#### [Problem statement]
Begin at the line below that has "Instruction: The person" and stop after the line that has "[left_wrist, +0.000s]". Please restate only those lines, word for word.

#### [Data excerpts]
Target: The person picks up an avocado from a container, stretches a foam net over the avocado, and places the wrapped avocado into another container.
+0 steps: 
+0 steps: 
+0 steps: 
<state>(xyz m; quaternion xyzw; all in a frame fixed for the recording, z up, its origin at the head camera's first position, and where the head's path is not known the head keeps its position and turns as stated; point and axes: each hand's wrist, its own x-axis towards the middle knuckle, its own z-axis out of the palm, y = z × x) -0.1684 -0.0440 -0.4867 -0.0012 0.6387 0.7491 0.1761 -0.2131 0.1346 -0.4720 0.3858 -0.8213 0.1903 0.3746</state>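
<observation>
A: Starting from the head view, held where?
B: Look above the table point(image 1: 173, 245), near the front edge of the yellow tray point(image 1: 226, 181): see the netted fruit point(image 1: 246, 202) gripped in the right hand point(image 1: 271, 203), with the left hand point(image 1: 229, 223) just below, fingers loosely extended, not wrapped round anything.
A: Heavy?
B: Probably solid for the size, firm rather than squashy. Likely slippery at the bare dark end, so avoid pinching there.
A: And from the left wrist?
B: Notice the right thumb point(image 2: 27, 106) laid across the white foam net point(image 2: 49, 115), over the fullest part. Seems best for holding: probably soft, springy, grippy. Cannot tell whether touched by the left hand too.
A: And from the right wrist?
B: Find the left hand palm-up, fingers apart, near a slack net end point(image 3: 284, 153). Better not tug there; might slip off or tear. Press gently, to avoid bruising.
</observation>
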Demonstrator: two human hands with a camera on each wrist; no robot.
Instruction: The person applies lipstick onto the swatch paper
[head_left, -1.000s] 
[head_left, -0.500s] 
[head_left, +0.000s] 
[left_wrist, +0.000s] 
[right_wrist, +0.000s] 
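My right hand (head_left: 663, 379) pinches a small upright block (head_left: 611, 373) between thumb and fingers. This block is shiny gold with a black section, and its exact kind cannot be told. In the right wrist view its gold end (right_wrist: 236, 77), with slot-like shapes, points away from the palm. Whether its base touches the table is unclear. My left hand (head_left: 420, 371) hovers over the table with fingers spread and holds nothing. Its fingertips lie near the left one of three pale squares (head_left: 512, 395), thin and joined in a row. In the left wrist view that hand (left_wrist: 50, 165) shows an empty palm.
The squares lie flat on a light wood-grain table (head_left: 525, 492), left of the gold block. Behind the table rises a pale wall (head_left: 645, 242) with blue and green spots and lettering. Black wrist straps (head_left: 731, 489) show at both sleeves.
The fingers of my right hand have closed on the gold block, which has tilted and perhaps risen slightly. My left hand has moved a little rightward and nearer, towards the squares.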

#### [Solution to this task]
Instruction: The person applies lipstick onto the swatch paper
[head_left, -1.000s] 
[head_left, -0.500s] 
[head_left, +0.000s] 
[left_wrist, +0.000s] 

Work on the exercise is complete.